● **Work request**
The answer must consist of every line from the entries below that contains the word "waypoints".

[Records excerpted from a collection]
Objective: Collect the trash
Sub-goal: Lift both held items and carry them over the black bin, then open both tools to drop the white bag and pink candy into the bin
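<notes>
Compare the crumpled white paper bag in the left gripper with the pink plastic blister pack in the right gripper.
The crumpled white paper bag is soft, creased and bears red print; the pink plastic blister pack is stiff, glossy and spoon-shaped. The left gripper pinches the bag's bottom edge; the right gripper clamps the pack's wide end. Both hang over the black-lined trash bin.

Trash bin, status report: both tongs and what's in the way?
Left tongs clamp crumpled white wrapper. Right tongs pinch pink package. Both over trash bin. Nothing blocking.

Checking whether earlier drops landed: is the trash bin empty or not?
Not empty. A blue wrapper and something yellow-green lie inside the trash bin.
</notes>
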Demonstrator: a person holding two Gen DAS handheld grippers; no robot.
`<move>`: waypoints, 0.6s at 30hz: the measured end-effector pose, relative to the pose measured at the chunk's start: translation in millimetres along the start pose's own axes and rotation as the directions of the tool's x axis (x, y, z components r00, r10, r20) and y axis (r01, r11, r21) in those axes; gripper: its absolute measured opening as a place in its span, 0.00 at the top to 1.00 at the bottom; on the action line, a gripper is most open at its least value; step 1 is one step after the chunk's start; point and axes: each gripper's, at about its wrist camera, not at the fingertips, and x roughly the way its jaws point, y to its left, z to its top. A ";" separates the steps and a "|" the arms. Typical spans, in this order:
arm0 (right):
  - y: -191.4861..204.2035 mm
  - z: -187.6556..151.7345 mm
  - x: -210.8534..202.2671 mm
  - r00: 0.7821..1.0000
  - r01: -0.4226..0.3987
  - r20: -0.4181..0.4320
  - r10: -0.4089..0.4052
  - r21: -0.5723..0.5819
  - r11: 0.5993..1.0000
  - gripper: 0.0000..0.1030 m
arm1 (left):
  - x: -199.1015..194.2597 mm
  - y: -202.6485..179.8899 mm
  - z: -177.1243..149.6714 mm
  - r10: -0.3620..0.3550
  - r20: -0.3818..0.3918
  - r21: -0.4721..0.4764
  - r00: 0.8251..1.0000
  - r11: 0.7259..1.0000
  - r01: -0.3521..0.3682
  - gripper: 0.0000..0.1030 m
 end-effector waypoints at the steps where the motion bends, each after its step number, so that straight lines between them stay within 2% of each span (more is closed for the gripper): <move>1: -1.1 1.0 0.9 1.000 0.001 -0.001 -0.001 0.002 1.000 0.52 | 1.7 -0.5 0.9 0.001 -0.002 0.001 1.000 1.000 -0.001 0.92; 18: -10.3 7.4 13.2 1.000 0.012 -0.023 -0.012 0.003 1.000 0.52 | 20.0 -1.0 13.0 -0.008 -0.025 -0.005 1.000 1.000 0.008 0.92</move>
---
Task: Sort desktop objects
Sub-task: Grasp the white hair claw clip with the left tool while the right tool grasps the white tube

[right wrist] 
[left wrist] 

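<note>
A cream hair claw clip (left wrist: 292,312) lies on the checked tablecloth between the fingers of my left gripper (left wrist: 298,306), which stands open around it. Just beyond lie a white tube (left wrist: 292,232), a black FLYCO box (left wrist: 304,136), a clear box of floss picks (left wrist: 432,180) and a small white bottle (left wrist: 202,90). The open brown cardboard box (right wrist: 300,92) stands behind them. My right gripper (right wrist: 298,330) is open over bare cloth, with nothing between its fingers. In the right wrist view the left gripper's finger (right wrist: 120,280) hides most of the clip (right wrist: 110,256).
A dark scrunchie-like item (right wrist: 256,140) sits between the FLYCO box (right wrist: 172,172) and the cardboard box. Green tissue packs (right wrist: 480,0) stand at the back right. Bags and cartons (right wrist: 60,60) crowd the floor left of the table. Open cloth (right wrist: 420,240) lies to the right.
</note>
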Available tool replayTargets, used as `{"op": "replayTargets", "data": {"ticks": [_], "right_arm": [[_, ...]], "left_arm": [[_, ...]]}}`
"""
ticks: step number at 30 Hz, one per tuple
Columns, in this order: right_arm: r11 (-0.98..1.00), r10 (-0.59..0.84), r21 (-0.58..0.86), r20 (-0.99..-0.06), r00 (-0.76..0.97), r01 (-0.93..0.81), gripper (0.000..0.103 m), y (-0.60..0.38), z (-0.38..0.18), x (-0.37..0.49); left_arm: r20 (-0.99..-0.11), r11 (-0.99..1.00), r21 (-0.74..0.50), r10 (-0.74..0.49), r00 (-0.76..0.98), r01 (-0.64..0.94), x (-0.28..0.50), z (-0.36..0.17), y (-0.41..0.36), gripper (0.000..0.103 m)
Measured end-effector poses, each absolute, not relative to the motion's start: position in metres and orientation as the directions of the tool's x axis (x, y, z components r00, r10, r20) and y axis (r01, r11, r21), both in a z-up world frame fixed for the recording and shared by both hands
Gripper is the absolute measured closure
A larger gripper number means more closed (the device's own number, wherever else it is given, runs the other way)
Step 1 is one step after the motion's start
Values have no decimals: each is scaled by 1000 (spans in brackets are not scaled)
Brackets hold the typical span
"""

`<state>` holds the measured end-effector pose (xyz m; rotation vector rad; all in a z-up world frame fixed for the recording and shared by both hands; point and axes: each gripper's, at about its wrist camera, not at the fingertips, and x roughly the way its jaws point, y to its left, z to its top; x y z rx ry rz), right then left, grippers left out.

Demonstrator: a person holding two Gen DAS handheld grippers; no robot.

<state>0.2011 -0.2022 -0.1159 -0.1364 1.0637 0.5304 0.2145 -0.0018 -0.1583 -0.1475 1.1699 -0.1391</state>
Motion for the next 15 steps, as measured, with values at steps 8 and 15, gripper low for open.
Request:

● **Result of this task**
`<move>`: waypoints, 0.6s at 30hz: the measured end-effector pose, relative to the pose measured at the chunk's start: translation in millimetres along the start pose's own axes and rotation as the directions of the tool's x axis (x, y, z components r00, r10, r20) and y axis (r01, r11, r21) in those axes; gripper: its absolute measured opening as a place in its span, 0.00 at the top to 1.00 at the bottom; on the action line, a gripper is most open at its least value; step 1 is one step after the chunk's start; point and axes: each gripper's, at about its wrist camera, not at the fingertips, and x roughly the way its jaws point, y to its left, z to its top. A ";" separates the steps and a "|" the arms. Typical spans, in this order:
 end-effector waypoints at the steps where the motion bends, each after its step number, so that straight lines between them stay within 2% of each span (more is closed for the gripper): <move>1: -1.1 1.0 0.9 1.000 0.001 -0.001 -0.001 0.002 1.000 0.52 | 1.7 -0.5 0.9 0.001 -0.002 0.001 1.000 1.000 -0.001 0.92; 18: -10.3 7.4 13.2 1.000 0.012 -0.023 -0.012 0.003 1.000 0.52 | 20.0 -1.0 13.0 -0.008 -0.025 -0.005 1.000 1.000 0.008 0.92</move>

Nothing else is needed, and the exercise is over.